CK: It really comes down to being agile and adaptable. Everyone at Nascient is empowered to look for solutions and always be on the lookout for ways that we can improve. We don’t want people who just stay in their own lanes with blinders on, we look for people who will use everything they know to provide insights that deliver the greatest value to our clients.


“We don’t want people who just stay in their own lanes 
with blinders on, we look for people who will use everything 
they know to provide insights that deliver the greatest 
value to our clients.” 
  – Cindy Kanavos


In conclusion, what is the most important factor in futureproofing Nascient?


GB: It really is a cultural thing.

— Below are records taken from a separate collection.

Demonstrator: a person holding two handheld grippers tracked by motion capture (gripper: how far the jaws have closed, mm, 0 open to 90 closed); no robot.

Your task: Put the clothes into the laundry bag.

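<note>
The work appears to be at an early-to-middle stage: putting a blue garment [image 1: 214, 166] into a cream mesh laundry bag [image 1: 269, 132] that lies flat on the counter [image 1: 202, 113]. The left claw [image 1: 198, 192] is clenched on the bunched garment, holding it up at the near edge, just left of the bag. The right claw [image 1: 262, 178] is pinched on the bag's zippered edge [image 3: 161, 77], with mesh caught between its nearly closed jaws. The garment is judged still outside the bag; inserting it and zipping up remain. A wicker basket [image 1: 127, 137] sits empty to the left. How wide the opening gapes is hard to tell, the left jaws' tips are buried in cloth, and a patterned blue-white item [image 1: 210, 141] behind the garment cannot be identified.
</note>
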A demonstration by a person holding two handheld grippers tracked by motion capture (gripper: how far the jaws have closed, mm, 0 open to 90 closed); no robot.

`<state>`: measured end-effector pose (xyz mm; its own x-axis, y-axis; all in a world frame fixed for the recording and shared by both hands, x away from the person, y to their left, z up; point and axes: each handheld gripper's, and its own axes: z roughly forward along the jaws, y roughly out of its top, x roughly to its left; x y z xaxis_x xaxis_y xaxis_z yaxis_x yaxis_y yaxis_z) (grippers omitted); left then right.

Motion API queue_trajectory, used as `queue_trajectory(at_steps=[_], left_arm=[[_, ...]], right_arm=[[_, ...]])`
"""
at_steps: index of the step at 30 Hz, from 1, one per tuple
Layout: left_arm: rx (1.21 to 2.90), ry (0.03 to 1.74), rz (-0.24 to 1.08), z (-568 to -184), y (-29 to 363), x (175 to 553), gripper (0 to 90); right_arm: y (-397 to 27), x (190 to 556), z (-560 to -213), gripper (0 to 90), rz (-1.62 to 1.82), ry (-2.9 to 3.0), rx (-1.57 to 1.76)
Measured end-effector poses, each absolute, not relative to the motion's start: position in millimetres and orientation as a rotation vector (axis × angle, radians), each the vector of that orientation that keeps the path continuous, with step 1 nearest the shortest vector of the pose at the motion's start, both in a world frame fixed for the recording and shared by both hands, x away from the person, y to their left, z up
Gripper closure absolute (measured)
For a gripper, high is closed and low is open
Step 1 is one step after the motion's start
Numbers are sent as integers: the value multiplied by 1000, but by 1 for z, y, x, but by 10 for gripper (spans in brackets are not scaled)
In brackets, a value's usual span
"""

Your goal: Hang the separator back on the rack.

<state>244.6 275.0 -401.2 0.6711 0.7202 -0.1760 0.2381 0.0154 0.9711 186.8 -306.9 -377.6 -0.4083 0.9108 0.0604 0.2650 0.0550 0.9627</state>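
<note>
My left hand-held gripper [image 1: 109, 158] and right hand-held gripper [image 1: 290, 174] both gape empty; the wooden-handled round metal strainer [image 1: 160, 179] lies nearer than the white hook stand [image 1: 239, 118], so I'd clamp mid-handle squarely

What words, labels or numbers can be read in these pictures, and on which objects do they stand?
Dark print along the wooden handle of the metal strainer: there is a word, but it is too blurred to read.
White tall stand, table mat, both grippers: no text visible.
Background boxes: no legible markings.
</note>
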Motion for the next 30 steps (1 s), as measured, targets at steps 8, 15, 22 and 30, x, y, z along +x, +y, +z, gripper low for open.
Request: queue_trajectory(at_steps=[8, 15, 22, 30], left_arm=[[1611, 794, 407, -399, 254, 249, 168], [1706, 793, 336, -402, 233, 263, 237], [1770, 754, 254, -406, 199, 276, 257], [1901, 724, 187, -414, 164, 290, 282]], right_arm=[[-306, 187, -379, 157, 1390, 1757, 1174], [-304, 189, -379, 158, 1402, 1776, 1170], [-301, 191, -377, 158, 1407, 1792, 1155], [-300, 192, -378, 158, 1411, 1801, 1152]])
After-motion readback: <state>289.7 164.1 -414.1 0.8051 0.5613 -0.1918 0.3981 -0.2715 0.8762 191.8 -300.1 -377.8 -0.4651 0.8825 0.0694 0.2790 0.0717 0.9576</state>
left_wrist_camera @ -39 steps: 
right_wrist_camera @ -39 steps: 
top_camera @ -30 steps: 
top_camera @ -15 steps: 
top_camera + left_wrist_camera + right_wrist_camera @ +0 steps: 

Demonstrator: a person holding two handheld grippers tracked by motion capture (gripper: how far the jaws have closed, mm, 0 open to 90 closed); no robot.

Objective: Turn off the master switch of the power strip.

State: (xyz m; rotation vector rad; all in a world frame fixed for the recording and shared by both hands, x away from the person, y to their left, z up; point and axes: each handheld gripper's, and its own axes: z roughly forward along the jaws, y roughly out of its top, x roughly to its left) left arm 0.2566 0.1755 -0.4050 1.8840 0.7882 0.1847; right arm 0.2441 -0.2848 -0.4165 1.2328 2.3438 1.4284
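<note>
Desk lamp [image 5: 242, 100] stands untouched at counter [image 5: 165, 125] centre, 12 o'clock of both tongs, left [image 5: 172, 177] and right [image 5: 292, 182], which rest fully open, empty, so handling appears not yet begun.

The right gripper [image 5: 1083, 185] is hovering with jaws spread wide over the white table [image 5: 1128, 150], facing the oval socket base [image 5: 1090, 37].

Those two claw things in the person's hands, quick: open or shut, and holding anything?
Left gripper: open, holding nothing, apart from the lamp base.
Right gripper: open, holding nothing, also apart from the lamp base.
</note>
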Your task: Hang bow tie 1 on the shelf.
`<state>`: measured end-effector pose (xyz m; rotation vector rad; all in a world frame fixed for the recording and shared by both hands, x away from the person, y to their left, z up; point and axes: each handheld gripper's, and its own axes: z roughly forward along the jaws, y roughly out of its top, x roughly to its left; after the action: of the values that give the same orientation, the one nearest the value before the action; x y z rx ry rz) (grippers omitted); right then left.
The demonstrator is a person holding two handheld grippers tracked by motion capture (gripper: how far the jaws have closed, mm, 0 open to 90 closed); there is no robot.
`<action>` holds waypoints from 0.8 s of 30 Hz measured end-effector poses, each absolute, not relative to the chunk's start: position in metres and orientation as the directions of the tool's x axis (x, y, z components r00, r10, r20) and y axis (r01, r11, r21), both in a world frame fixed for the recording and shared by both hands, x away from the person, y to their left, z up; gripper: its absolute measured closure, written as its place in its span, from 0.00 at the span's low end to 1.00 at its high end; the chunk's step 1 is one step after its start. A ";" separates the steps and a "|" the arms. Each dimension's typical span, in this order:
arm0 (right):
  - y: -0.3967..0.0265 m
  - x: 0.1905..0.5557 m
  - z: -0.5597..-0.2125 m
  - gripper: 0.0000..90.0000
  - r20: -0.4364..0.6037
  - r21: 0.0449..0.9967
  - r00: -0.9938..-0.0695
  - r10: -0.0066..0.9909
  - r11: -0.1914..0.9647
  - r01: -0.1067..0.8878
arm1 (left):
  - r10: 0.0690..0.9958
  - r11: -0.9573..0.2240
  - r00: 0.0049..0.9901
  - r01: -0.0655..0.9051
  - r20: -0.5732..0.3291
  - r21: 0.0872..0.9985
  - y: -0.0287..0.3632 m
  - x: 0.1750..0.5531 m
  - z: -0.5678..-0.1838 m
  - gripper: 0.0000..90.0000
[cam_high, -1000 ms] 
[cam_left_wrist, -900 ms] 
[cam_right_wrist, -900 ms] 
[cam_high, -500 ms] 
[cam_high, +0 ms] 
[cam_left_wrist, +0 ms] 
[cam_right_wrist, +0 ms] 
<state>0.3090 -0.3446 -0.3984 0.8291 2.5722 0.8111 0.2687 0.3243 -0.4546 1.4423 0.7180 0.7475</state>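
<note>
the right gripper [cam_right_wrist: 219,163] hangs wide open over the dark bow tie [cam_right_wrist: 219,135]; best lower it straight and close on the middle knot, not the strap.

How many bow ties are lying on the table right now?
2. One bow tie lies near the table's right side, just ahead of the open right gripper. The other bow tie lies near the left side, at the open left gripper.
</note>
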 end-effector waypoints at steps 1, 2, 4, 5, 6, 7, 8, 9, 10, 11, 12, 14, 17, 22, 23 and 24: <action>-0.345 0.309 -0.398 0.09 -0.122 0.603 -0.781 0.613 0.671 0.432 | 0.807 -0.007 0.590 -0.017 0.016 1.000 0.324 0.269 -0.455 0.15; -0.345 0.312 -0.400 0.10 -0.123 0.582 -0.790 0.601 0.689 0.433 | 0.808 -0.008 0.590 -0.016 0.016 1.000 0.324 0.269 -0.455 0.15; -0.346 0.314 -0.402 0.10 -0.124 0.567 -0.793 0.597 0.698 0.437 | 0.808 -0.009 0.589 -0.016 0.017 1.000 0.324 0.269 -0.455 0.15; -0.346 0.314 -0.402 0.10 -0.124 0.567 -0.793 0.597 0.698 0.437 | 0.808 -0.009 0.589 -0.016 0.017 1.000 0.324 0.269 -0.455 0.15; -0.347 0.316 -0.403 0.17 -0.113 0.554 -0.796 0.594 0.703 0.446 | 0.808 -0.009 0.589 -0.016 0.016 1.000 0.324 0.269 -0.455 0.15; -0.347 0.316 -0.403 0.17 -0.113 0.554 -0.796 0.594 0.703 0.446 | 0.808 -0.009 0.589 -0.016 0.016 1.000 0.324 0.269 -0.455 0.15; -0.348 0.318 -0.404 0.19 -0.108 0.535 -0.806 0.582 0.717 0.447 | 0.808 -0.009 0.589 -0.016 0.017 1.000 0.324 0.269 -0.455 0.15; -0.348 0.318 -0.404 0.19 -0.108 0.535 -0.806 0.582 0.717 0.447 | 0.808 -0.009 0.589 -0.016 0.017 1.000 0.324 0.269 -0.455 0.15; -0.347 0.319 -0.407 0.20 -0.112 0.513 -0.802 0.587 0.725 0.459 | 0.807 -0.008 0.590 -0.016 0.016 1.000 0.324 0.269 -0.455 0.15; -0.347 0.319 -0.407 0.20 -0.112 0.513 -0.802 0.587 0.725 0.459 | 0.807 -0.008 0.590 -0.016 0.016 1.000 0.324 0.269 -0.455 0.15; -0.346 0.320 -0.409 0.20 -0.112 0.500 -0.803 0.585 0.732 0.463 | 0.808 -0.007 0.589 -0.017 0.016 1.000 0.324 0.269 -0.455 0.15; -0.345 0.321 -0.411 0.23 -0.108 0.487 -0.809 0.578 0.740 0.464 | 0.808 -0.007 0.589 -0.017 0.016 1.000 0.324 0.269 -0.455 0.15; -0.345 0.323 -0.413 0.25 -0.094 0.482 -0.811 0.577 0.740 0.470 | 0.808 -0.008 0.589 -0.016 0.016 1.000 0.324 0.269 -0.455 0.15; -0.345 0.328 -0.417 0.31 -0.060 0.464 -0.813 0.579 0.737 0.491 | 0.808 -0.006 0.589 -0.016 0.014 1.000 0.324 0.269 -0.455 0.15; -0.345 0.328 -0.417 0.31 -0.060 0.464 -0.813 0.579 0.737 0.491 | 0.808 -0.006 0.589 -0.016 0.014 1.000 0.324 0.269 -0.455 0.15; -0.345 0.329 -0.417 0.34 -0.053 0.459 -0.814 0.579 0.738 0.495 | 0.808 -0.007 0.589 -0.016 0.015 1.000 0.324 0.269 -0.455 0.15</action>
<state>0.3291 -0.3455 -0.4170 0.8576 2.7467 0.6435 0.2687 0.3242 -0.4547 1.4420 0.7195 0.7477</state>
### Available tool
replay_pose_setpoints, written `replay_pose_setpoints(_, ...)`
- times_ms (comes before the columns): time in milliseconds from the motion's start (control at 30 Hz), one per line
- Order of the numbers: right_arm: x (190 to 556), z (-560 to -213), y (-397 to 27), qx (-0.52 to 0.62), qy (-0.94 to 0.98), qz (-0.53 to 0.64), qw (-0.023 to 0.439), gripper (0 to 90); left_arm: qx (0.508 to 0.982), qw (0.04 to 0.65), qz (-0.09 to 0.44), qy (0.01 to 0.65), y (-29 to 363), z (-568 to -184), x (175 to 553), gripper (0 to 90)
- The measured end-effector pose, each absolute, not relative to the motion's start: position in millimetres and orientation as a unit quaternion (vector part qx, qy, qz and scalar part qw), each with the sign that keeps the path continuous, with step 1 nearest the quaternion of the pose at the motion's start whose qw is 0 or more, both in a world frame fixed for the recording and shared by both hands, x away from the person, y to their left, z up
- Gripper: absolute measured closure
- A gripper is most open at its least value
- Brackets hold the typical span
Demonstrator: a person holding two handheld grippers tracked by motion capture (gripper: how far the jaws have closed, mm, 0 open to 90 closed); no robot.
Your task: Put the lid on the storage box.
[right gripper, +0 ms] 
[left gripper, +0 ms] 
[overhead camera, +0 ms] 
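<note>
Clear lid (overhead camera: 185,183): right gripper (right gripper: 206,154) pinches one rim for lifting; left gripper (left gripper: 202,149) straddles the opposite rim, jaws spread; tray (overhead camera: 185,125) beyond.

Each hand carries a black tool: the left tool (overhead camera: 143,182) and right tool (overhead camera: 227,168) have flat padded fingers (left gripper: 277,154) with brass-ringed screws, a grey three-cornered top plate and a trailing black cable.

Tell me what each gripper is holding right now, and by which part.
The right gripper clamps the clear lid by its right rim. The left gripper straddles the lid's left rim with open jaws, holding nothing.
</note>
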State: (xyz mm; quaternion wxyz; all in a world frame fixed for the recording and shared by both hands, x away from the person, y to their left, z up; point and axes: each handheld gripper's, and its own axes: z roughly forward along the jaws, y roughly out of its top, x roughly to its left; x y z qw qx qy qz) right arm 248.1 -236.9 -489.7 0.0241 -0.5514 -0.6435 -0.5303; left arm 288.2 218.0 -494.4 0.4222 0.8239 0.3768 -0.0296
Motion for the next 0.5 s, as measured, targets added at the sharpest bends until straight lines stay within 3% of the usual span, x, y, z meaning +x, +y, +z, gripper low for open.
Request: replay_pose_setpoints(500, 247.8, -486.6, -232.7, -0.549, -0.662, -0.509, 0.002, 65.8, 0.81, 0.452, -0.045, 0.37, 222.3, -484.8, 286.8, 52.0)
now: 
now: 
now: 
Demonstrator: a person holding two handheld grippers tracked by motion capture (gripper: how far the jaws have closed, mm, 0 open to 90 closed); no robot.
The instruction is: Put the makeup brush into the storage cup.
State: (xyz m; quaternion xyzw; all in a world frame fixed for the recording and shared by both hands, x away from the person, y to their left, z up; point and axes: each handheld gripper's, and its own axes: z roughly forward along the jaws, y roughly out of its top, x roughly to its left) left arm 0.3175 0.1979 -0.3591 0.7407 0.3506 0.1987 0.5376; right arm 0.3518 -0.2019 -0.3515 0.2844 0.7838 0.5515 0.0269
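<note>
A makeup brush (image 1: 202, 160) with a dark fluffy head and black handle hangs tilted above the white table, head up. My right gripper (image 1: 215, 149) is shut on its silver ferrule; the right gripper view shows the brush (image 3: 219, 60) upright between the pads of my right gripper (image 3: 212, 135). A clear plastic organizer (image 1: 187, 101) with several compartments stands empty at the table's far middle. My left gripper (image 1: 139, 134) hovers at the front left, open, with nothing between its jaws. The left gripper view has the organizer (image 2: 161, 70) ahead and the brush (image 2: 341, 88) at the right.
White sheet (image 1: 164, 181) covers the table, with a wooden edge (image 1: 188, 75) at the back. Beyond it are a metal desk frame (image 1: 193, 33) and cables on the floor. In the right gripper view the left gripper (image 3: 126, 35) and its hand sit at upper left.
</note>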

It’s everybody being invested in our mission and being not just willing to engage in continuous learning but being excited about it. And that stems from leadership setting the right tone for everyone in the company, so that we really live by it. You can teach skills, but you can’t teach culture; great culture is the result of having the right people with the right chemistry and setting them up for success. When you do that adaptability and an eagerness to grow are just natural byproducts.


“Great culture is the result of having the right people 
with the right chemistry and setting them up for success. 
When you do that adaptability and an eagerness 
to grow are just natural byproducts.”  – Gary Bell


CK: It takes a particular kind of personality to approach the work the way that we do. We obviously look for certain skillsets and certifications but that’s just the baseline. The big picture is about assembling a diverse team of highly adaptable people who love to be challenged.


The industry is always changing and throwing surprises at us, but we welcome that because the way we respond to those things is what makes us who we are. We love what we do, we take care of the people who are doing it, and we care about the people we’re doing it for.